• _Exercise aim_: Practice item. Set the material below down again exactly, with no pictures.

• _Recorded data_:
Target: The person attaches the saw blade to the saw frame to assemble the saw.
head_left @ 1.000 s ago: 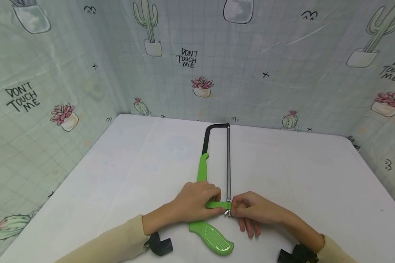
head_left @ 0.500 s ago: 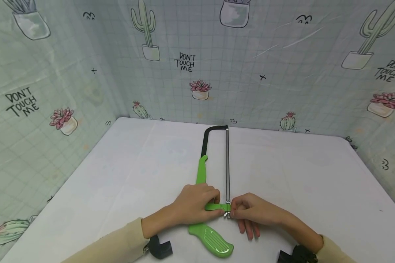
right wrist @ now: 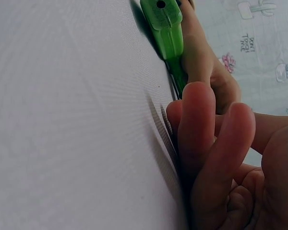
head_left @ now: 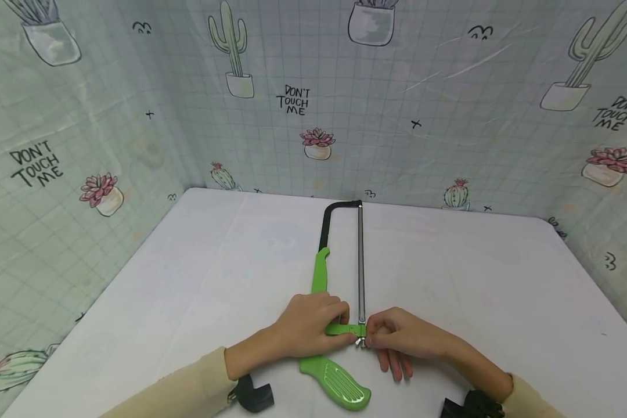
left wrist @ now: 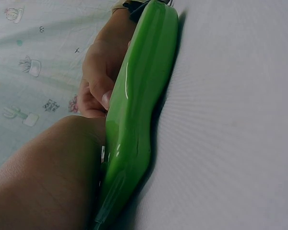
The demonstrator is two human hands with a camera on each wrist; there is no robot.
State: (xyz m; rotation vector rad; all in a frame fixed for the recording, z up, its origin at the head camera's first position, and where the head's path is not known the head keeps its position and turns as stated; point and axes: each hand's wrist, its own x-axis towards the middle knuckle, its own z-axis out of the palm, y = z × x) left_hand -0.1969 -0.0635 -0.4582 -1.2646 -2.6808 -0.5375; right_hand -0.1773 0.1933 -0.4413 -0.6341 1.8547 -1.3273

• _Response area_:
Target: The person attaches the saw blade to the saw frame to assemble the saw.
head_left @ 1.000 s ago: 
head_left @ 0.500 s ago: 
right wrist @ now: 
head_left @ now: 
left wrist @ now: 
The demonstrator is two human hands with a camera on each wrist; there is no robot.
State: (xyz m; rotation vector rad; all in a frame fixed for the recording, z up, its origin at the head camera's first position, and where the head's path is not known the head keeps its position and turns as stated; point and axes: each hand's wrist, its own x-axis towards the middle knuckle, its own z-axis out of the palm, y = z × x) left_hand -0.1969 -0.0635 -0.4582 -1.2646 -2.6808 -0.5375; right_hand -0.1773 0.1933 -0.4413 -0.6341 1.8547 -1.3273

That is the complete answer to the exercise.